At the International Supercomputing Conference (2012, Hamburg), Intel announced the branding of the processor product family as Intel Xeon Phi.[2]

In November 2012, Intel formally announced the first products citing claims of CPU-like versatile programmability, high performance and power efficiency.[3] The Green 500 list placed a system using these new products as the most power efficient computer in the world.[4]

In June 2013, the Tianhe-2 supercomputer at the National Supercomputing Center in Guangzhou (NSCC-GZ) was announced[5] as the world's fastest supercomputer. It utilizes Intel Xeon Phi coprocessors and Ivy Bridge-EP Xeon processors to achieve 33.86 petaFLOPS.[6]

Competitors include Nvidia's Tesla-branded product lines.


History

Background

The Larrabee microarchitecture (in development since 2006[7]) introduced very wide (512-bit) SIMD units to a x86 architecture based processor design, extended to a cache-coherent multiprocessor system connected via a ring bus to memory; each core was capable of four-way multithreading. Due to the design being intended for GPU as well as general purpose computing the Larrabee chips also included specialised hardware for texture sampling.[8][9] The project to produce a retail GPU product directly from the Larrabee research project was terminated in May 2010.[10]

Another contemporary Intel research project implementing x86 architecture on a many-multicore processor was the 'Single-chip Cloud Computer' (prototype introduced 2009[11]), a design mimicking a cloud computing computer datacentre on a single chip with multiple independent cores: the prototype design included 48 cores per chip with hardware support for selective frequency and voltage control of cores to maximize energy efficiency, and incorporated a mesh network for interchip messaging. The design lacked cache-coherent cores and focused on principles that would allow the design to scale to many more cores.[12]

The Teraflops Research Chip (prototype unveiled 2007[13]) is an experimental 80-core chip with two floating point units per core, implementing a 96-bit VLIW architecture instead of the x86 architecture.[14] The project investigated intercore communication methods, per-chip power management, and achieved 1.01 TFLOPS at 3.16 GHz consuming 62 W of power.[15][16]

Knights Ferry

Intel's MIC prototype board, named Knights Ferry, incorporating a processor codenamed Aubrey Isle was announced May 31, 2010. The product was stated to be a derivative of the Larrabee project and other Intel research including the Single-chip Cloud Computer.[17][18]
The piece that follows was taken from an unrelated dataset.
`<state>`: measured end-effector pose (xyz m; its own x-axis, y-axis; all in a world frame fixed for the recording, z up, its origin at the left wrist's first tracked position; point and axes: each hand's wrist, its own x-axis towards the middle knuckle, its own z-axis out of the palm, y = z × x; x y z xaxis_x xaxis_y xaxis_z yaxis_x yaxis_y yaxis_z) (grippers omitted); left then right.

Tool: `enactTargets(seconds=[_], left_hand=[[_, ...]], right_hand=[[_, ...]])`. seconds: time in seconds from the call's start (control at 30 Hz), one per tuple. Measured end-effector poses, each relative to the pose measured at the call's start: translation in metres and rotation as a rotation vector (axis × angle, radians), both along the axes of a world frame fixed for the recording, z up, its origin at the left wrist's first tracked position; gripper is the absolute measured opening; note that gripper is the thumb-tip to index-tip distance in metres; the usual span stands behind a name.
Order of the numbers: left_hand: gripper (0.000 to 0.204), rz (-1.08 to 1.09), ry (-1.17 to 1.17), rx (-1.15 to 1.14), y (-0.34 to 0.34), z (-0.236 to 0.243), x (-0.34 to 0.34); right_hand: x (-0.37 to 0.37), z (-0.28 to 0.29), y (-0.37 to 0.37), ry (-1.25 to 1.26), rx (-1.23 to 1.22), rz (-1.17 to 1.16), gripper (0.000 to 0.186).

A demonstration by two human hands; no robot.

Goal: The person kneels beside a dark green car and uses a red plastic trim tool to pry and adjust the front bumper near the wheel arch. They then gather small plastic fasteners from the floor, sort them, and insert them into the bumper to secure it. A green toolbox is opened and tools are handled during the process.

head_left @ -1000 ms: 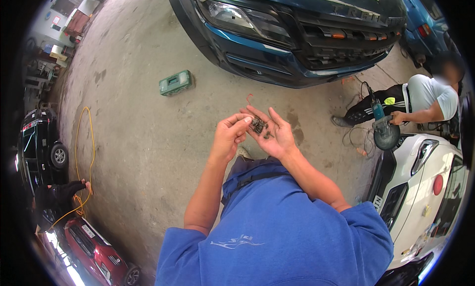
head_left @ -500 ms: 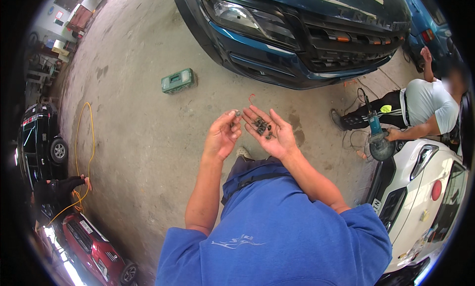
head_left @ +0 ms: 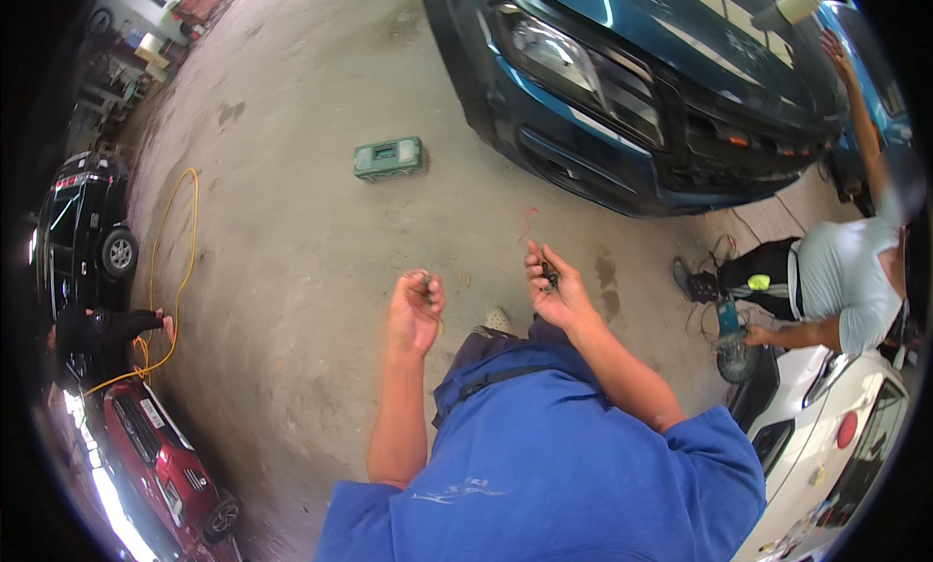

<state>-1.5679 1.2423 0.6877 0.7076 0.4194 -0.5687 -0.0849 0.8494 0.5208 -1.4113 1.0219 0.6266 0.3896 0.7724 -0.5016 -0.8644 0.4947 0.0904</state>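
Observation:
My left hand [head_left: 416, 314] is raised in front of my blue shirt, fingertips closed around a small metal piece [head_left: 426, 281]. To its right, my right hand [head_left: 556, 295] curls its fingers around several small dark parts [head_left: 549, 275], which look like bolts or clips and are partly hidden. The two hands are apart, both above the concrete floor [head_left: 282, 251]. Beyond them a green plastic case [head_left: 388, 160] lies on the floor, and the dark blue front bumper of a vehicle [head_left: 573, 173] is at upper right.
A co-worker [head_left: 841, 280] at right holds a teal power tool [head_left: 729, 319], one arm raised beside the hood. A white car [head_left: 826, 445] is behind. At left are a yellow hose [head_left: 192, 232], another person [head_left: 87, 343], a black vehicle [head_left: 73, 212] and a red car [head_left: 155, 445].
My hands have separated, the left moving left and down, the right closing over the parts. The co-worker's arm has risen toward the hood. The view has shifted.

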Motion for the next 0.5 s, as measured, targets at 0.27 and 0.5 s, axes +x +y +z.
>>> enactTargets(seconds=[0.27,0.5], left_hand=[[0.004,-0.108,0.011,0.071,0.061,-0.012,0.027],[0.021,-0.425,0.045,0.496,0.157,-0.025,0.14]], right_hand=[[0.008,-0.011,0.092,0.058,-0.072,0.113,0.027],[0.073,-0.047,0.201,0.087,-0.153,0.2,0.027]])
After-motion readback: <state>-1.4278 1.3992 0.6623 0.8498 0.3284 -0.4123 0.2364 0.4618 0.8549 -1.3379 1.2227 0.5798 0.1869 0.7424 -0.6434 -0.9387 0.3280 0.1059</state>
The development product was offered as a PCIe card with 32 in-order cores at up to 1.2 GHz with four threads per core, 2 GB GDDR5 memory,[19] and 8 MB coherent L2 cache (256 KB per core with 32 KB L1 cache), and a power requirement of ~300 W,[19] built at a 45 nm process.[20] In the Aubrey Isle core a 1,024-bit ring bus (512-bit bi-directional) connects processors to main memory.[21] Single board performance has exceeded 750 GFLOPS.[20] The prototype boards only support single precision floating point instructions.[22]
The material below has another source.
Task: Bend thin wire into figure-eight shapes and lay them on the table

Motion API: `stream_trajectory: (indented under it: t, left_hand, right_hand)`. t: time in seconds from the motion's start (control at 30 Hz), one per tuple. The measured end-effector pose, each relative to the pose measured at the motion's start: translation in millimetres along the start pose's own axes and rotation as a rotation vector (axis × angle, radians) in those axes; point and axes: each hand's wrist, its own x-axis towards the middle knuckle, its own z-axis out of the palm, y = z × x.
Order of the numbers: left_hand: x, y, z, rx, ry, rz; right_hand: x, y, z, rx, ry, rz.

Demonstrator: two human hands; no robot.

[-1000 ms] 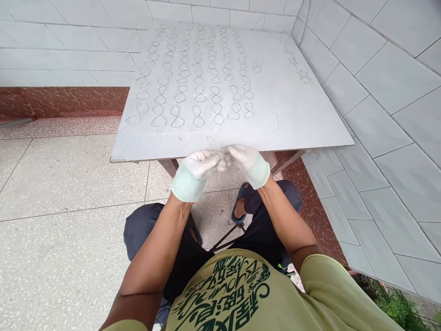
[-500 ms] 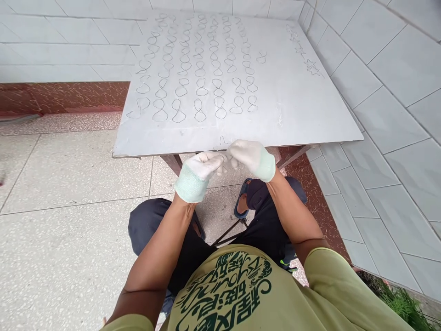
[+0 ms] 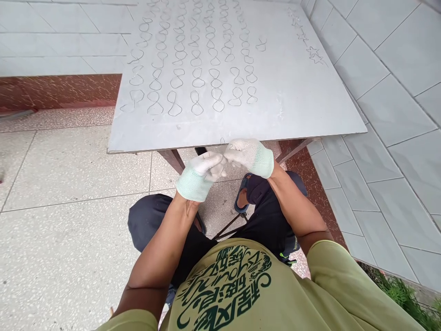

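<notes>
Just off the counter's [image 3: 303, 108] front edge, the left hand [image 3: 206, 166] and right hand [image 3: 245, 152], nearly closed, pinch a thin wire [image 3: 222, 139]. Figure-eight wires [image 3: 217, 99] lie toward the left edge.

The left forearm [image 3: 163, 246] and right forearm [image 3: 291, 200] reach forward and angle inward, bringing the gloved left hand [image 3: 204, 168] and right hand [image 3: 246, 152] close together, fingers curled and thumbs pinching, the right a little farther forward.
</notes>
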Motion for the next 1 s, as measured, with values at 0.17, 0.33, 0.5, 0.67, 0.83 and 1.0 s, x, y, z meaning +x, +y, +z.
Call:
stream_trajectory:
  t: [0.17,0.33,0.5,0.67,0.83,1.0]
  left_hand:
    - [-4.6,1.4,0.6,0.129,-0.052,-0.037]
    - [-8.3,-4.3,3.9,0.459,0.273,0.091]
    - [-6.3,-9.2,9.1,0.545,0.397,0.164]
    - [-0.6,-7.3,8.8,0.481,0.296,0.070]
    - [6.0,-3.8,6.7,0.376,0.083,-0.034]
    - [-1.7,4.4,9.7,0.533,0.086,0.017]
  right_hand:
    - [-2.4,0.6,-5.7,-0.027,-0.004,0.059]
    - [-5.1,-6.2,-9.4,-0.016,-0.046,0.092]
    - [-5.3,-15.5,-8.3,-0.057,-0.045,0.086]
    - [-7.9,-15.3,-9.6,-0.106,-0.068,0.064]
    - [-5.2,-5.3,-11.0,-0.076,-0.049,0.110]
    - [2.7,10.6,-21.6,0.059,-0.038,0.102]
Initial developers included CERN, Korea Institute of Science and Technology Information (KISTI) and Leibniz Supercomputing Centre. Hardware vendors for prototype boards included IBM, SGI, HP, Dell and others.[23]

Knights Corner

The Knights Corner product line is made at a 22 nm process size, using Intel's Tri-gate technology with more than 50 cores per chip, and is Intel's first many-cores commercial product.[17][20]
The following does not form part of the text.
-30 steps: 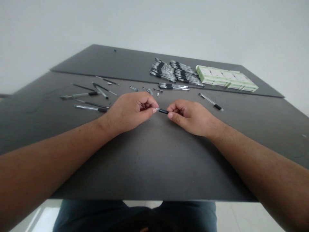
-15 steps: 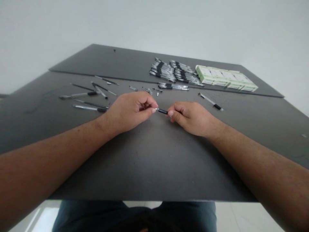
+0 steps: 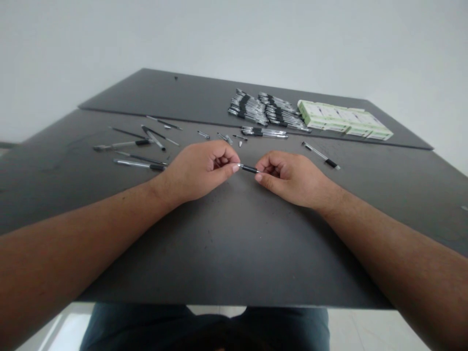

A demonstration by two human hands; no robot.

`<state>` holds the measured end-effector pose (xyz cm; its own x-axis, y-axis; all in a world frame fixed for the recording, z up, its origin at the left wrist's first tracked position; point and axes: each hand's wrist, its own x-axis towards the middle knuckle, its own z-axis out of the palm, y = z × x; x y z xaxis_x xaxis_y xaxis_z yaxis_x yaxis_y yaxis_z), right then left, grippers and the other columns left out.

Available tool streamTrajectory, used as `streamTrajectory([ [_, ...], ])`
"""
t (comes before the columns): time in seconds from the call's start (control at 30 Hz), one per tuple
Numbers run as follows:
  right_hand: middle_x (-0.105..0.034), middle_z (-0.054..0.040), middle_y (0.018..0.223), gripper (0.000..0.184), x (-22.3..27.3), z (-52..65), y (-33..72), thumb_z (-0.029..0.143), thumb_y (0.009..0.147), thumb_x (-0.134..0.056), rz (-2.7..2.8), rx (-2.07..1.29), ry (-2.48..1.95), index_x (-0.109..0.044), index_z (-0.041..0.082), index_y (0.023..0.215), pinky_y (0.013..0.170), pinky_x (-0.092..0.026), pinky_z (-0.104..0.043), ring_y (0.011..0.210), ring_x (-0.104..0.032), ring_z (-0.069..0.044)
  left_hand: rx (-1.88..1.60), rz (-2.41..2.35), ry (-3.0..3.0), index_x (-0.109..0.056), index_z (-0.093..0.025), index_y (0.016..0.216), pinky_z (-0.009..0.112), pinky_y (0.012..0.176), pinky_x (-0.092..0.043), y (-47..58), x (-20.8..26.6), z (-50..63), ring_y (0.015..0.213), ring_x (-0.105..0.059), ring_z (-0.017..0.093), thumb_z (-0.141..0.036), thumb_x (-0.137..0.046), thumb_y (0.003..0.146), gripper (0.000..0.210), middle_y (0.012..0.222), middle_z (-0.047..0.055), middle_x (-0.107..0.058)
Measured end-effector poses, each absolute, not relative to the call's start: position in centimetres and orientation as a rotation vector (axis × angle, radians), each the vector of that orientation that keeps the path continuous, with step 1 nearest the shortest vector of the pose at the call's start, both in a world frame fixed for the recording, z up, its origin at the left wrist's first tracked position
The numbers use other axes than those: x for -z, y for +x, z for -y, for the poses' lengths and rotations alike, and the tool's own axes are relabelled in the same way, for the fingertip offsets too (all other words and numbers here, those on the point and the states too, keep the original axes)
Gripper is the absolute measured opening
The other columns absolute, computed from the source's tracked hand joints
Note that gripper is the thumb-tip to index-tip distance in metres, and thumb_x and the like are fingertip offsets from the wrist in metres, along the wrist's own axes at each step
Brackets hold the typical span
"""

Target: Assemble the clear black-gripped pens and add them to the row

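Observation:
Between my hands, just above the dark table, a pen (image 3: 249, 168) with a black grip lies nearly level. My left hand (image 3: 206, 168) pinches its barrel side between thumb and forefinger; most of the barrel is hidden by that hand. With thumb and fingertips, my right hand (image 3: 292, 178) is closed on the pen's tip end, where a small pale bit shows at the thumb. Left of my left hand lie loose pens and refills, among them a clear pen (image 3: 133, 164) with a black grip. Small pen parts (image 3: 224, 138) lie beyond my left hand.
Rows of pens (image 3: 246, 107) lie on the far table section, beside green-and-white boxes (image 3: 343, 118). A short row of pens (image 3: 265, 132) lies nearer. One single pen (image 3: 321, 155) rests to the right. The table's front edge (image 3: 234, 305) runs above my lap.
My right fingers have slid right along the pen to its tip, so more of the black grip shows. My left hand keeps its pinch. The view has shifted slightly.

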<state>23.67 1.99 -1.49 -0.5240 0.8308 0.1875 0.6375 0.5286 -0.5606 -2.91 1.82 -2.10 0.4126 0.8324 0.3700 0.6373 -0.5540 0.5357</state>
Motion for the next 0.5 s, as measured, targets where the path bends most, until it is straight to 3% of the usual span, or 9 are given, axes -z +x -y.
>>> streamTrajectory([
  [0.3,-0.072,-0.001,0.079,0.02,1.36,-2.0,23.65,0.04,0.099,-0.066,2.374,-0.558,-1.164,-0.072,0.022,0.095,0.069,-0.041,-0.031,0.07,-0.059,-0.017,-0.881,-1.275,2.376,-0.079,-0.024,0.1,0.03,0.077,-0.057,-2.92,2.06,-1.78,0.078,-0.071,0.019,-0.036,-0.067,0.095,0.018,0.087,0.001,-0.079],
  [0.5,-0.076,-0.0034,0.085,0.023,1.45,-2.19,23.74,0.039,0.102,-0.062,2.413,-0.531,-1.141,-0.076,0.021,0.1,0.073,-0.044,-0.032,0.077,-0.063,-0.019,-0.871,-1.26,2.362,-0.079,-0.024,0.102,0.031,0.078,-0.057,-2.94,2.25,-1.92,0.08,-0.072,0.02,-0.036,-0.067,0.095,0.018,0.087,0.001,-0.079],
])
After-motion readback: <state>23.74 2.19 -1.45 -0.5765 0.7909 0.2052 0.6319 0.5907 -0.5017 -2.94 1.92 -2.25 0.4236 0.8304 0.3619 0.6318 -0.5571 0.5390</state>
In June 2011, SGI announced a partnership with Intel to utilize the MIC architecture in its high performance computing products.[24] In September 2011, it was announced that the Texas Advanced Computing Center (TACC) will use Knights Corner cards in their 10 petaFLOPS "Stampede" supercomputer, providing 8 petaFLOPS of the compute power.[25] According to "Stampede: A Comprehensive Petascale Computing Environment" the "second generation Intel (Knights Landing) MICs will be added when they become available, increasing Stampede's aggregate peak performance to at least 15 PetaFLOPS."[26]

On November 15, 2011, Intel showed an early silicon version of a Knights Corner processor.[27][28]

On June 5, 2012, Intel released open source software and documentation regarding Knights Corner.[29]

On June 18, 2012, Intel announced at the 2012 Hamburg International Supercomputing Conference that Xeon Phi will be the brand name used for all products based on their Many Integrated Core architecture.[30][31][2][32][33][34][35] In June 2012, Cray announced it would be offering 22 nm 'Knight's Corner' chips (branded as 'Xeon Phi') as a co-processor in its 'Cascade' systems.[36][37]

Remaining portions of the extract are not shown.